Chapter 2 An Introduction to R
2.1 The Statistical Computing Language
R is used for data manipulation, statistics, and graphics. It supports a wide range of operations (+
, -
, <
, etc.), which are used to perform calculations on vectors, arrays, and matrices. R also includes a huge collection of built-in functions, tools for generating high-quality graphs, and a wide array of user-contributed packages (organized into sets of related functions called libraries).
R can interface with procedures written in C, C++, FORTRAN, and other languages, making it extensible for advanced users. It is open-source and freely available from CRAN (The Comprehensive R Archive Network), and has seen a rapid rise in popularity in recent years.
Unlike point-and-click software tools, R allows users to write scripts that document each step of their analysis. This promotes reproducibility, version control, and transparency — all of which are essential in modern data science and academic research. With R, analyses can be automated, customized, and repeated on new datasets with minimal effort.

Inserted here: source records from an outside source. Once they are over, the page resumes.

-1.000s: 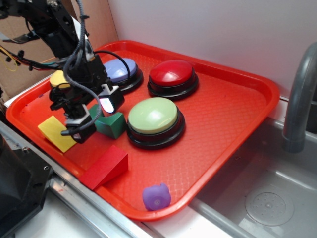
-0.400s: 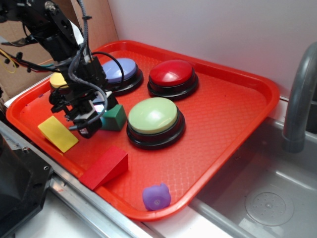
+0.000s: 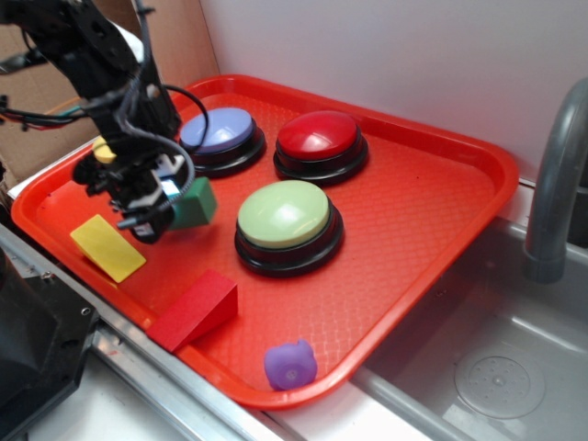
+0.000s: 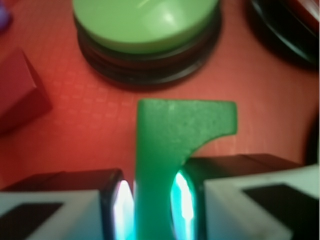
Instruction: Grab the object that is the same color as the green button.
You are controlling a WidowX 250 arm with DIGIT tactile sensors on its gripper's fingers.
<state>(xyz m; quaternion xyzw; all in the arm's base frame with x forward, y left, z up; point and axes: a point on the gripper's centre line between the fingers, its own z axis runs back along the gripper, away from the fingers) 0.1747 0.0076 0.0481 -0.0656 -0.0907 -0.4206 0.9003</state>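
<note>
The object, a small dark green block with a curved notch, is pinched between my fingers and hangs a little above the red tray, left of the green button. In the wrist view the green block sticks out forward from between both pads, which press its narrow part. My gripper is shut on it. The green button, pale green on a black base, stands in the tray's middle, apart from the block.
A blue-purple button and a red button stand at the tray's back; a yellow button is behind my arm. A flat yellow wedge, a red wedge and a purple toy lie near the front. A sink and faucet are at right.
My gripper closed on the green block and lifted it up and to the left, off the tray floor and away from the green button.
</note>
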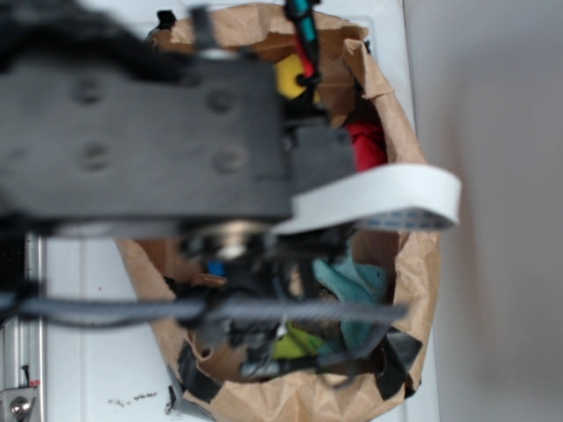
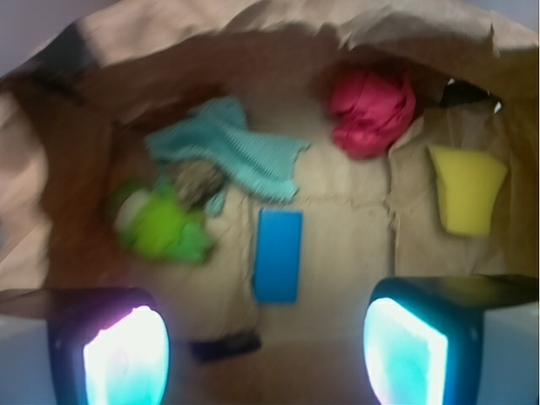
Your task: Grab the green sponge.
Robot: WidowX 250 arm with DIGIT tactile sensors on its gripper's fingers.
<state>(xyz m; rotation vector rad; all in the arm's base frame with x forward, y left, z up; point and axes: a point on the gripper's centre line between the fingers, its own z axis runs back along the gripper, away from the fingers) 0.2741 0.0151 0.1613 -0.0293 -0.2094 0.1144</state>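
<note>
A: Wrist view, left to right: lime-green fuzzy lobed toy (image 2: 162, 224), teal terry cloth (image 2: 229, 145), blue rectangular block (image 2: 278, 255), crumpled red fabric (image 2: 371, 110), then the yellow foam sponge block (image 2: 466, 189) at far right against the brown paper bag wall (image 2: 253, 51).

B: Gripper (image 2: 266, 350)?

A: Jaws spread wide, nothing between them, lined up over the blue block rather than the sponge.

B: Risks?

A: Probably grabbing the blue block or the lime toy by colour. A pad could also snag the bag wall beside the sponge.
</note>
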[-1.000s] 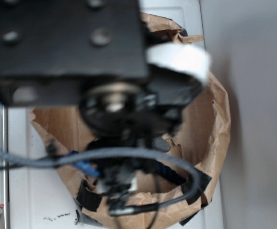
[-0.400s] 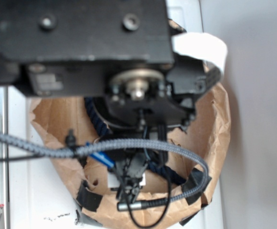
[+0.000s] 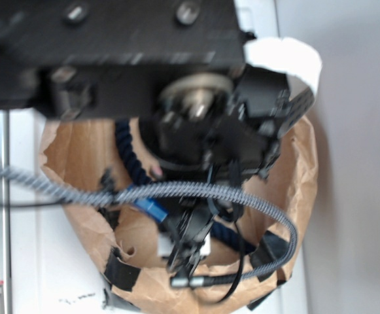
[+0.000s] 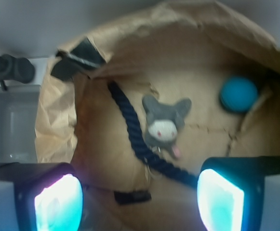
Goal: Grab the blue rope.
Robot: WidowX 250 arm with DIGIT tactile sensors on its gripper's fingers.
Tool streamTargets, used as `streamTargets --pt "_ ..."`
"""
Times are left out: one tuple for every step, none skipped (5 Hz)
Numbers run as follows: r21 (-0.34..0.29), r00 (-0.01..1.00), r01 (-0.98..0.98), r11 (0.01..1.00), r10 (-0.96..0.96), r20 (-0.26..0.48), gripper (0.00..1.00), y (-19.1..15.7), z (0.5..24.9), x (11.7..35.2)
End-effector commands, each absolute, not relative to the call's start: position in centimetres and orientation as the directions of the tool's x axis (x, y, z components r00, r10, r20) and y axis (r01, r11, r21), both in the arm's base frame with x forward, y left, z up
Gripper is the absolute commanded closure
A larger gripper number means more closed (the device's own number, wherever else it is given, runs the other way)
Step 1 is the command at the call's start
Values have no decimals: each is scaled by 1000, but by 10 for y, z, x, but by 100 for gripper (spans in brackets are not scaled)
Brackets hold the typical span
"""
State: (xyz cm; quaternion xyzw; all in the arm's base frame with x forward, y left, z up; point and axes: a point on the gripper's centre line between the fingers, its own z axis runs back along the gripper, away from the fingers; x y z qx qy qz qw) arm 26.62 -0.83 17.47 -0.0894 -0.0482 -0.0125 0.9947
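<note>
The blue rope (image 4: 135, 132) is a thick navy twisted cord lying in a curve on the floor of a brown paper basin (image 4: 58, 120). It runs from the upper left down to my right finger. In the exterior view a stretch of the rope (image 3: 128, 154) and its bright blue capped end (image 3: 152, 209) show beside the arm. My gripper (image 4: 140, 204) hangs open above the basin floor, with glowing cyan pads (image 4: 58, 204) at each side and nothing between them. The rope passes just beyond the right pad. In the exterior view the gripper (image 3: 188, 252) is mostly hidden by the arm.
A grey plush toy (image 4: 165, 126) lies right beside the rope. A teal ball (image 4: 238, 94) sits at the far right of the basin. Black tape patches (image 4: 77, 55) hold the paper rim. A grey braided robot cable (image 3: 196, 191) loops across the basin.
The arm has swung to the right in the exterior view. This uncovers more of the navy rope at the left, and the gripper has shifted slightly right over the basin.
</note>
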Motion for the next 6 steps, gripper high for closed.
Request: streamTargets --pt "-142 985 26 989 -1 173 0 7 144 280" --pt "-83 979 47 995 -30 203 0 -5 114 274" --pt "-40 966 69 997 -56 254 0 -24 95 267" --pt "-10 970 69 998 -65 236 0 -41 81 274" --pt "2 966 68 998 -67 250 0 -58 79 283" --pt "-29 973 68 997 -60 222 0 -67 79 301"
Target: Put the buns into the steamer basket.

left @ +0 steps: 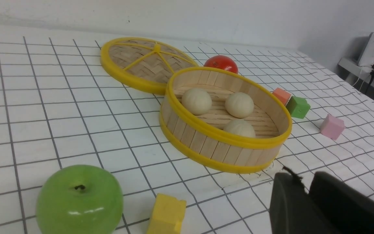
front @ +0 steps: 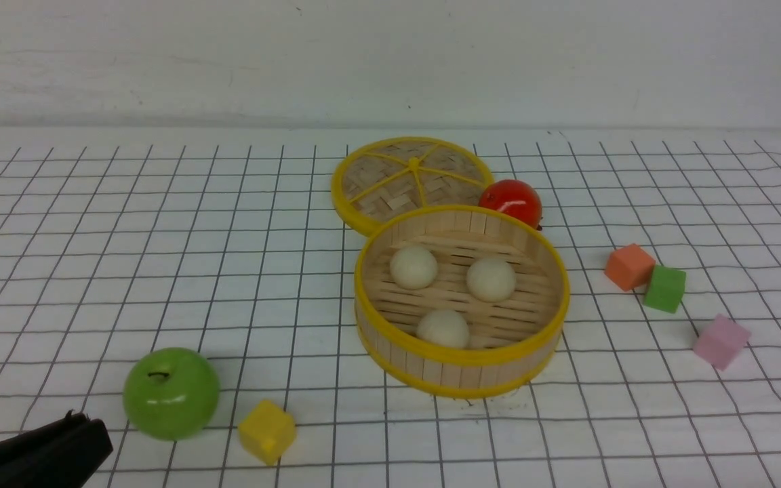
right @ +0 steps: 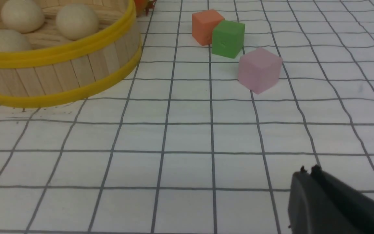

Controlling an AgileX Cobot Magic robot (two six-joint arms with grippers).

2.2 Installing R and RStudio
Before we can begin working with R code, we need to install both the R programming language itself and an interface to work in — such as RStudio.
2.2.1 Installing R
To install R, follow the steps below:
- Visit the official R project website: https://cran.r-project.org

Figure 2.1: A screenshot from official R project website (You will see this page after clicking the link from step 1).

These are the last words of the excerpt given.